リソース欄を書き終えたら、提出前に以下の5項目を確認してほしい。

  • [ ] フェーズごとに分けて週あたり時間を記載しているか
  • [ ] 社内メンバーの工数(人数×時間)が記載されているか
  • [ ] 各項目の時間に根拠(実績・計測値+バッファ)があるか
  • [ ] 作業内容が「動詞+目的語」の具体的な形になっているか
  • [ ] 関係する部署がすべて網羅されているか

5項目すべてにチェックが入れば、差し戻しの可能性は大幅に下がる。

1つでもチェックが入らない項目があれば、本文の該当ミスのセクションに戻って修正してほしい。

まとめ——リソース欄の差し戻しはパターンで防げる

5つのミスは「合計時間のみ」「社内工数ゼロ」「根拠なし見積もり」「抽象的な作業内容」「担当部署漏れ」だ。このパターンを知っていれば、差し戻しの原因を事前につぶせる。

リソース欄の本来の目的は、部門長と担当者への2者への合意取得だ。部門長には本業インパクトを、担当者には自分の関わり方を見せることが設計の軸になる。

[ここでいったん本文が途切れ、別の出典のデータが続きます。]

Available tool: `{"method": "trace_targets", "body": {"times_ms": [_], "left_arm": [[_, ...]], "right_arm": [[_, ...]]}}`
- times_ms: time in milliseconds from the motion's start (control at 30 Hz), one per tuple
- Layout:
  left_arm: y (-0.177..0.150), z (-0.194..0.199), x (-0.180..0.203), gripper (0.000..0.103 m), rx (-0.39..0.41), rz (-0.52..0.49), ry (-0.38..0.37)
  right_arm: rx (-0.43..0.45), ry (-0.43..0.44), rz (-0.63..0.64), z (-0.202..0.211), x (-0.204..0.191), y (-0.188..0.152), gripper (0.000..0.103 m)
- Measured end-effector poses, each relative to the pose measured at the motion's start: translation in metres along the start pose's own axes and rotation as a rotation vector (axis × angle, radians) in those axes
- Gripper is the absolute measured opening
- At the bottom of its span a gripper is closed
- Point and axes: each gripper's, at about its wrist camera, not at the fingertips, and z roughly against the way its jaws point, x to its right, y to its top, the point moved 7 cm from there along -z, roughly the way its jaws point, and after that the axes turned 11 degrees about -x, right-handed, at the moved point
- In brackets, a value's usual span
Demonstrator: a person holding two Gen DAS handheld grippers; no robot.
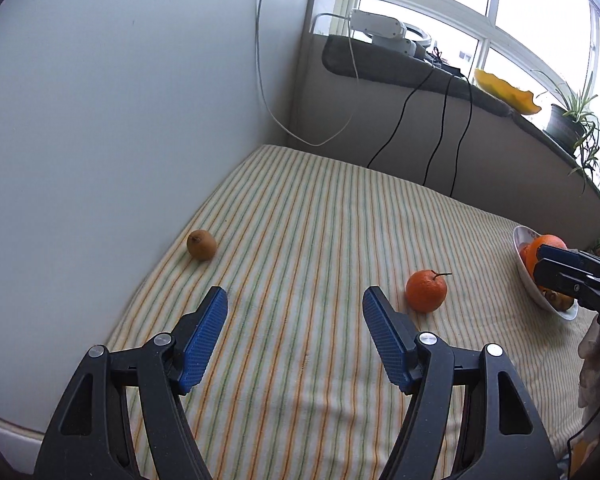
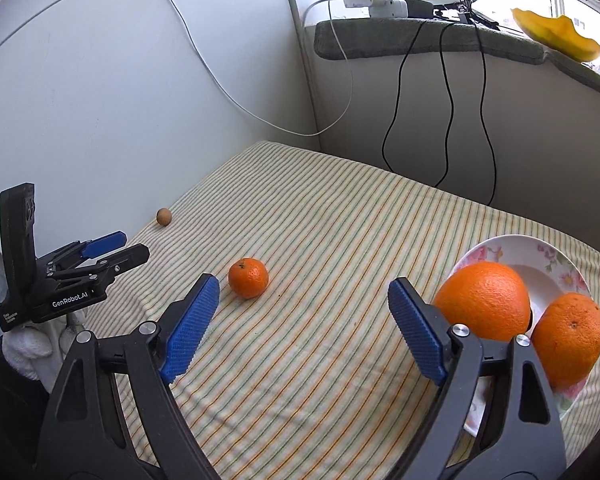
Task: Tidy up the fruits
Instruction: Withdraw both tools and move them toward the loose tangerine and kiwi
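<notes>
A small orange tangerine point(image 1: 426, 291) point(image 2: 248, 278) lies on the striped cloth, just right of my left gripper's right finger. A brown kiwi point(image 1: 201, 245) point(image 2: 164, 216) lies further off by the left wall. A white floral bowl point(image 2: 540, 268) point(image 1: 530, 276) at the right holds two big oranges point(image 2: 484, 300) point(image 2: 568, 338). My left gripper point(image 1: 295, 300) point(image 2: 132, 245) is open and empty above the cloth. My right gripper point(image 2: 303, 286) point(image 1: 542, 258) is open and empty, its right finger beside the bowl.
The striped cloth point(image 1: 320, 220) covers the surface, bounded by a white wall point(image 1: 120, 120) at the left and a grey ledge point(image 1: 400, 64) at the back. Black and white cables point(image 1: 440, 120) hang down from the ledge. A yellow dish point(image 1: 504, 90) and a plant point(image 1: 572, 120) stand on the sill.
</notes>
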Motion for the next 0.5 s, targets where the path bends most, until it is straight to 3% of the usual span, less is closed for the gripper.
{"method": "trace_targets", "body": {"times_ms": [67, 500], "left_arm": [[-0.001, -0.002, -0.009, 0.069, -0.001, 0.021, 0.005], [0.009, -0.026, -0.03, 0.038, -0.03, 0.065, 0.055]], "right_arm": [[-0.021, 0.007, 0.019, -0.01, -0.007, 0.0, 0.084], [-0.101, 0.05, 0.074, -0.054, -0.033, 0.001, 0.069]]}}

今日中に修正できる。提出前チェックリストを使えば、漏れなく確認できるはずだ。

業務改善提案書の全体構成・各項目の書き方については業務改善提案書の書き方【構成と通し方を完全解説】で解説している。リソース欄以外の項目も、同じように「誰に何を合意させるか」という目的から設計することが、承認への近道だ。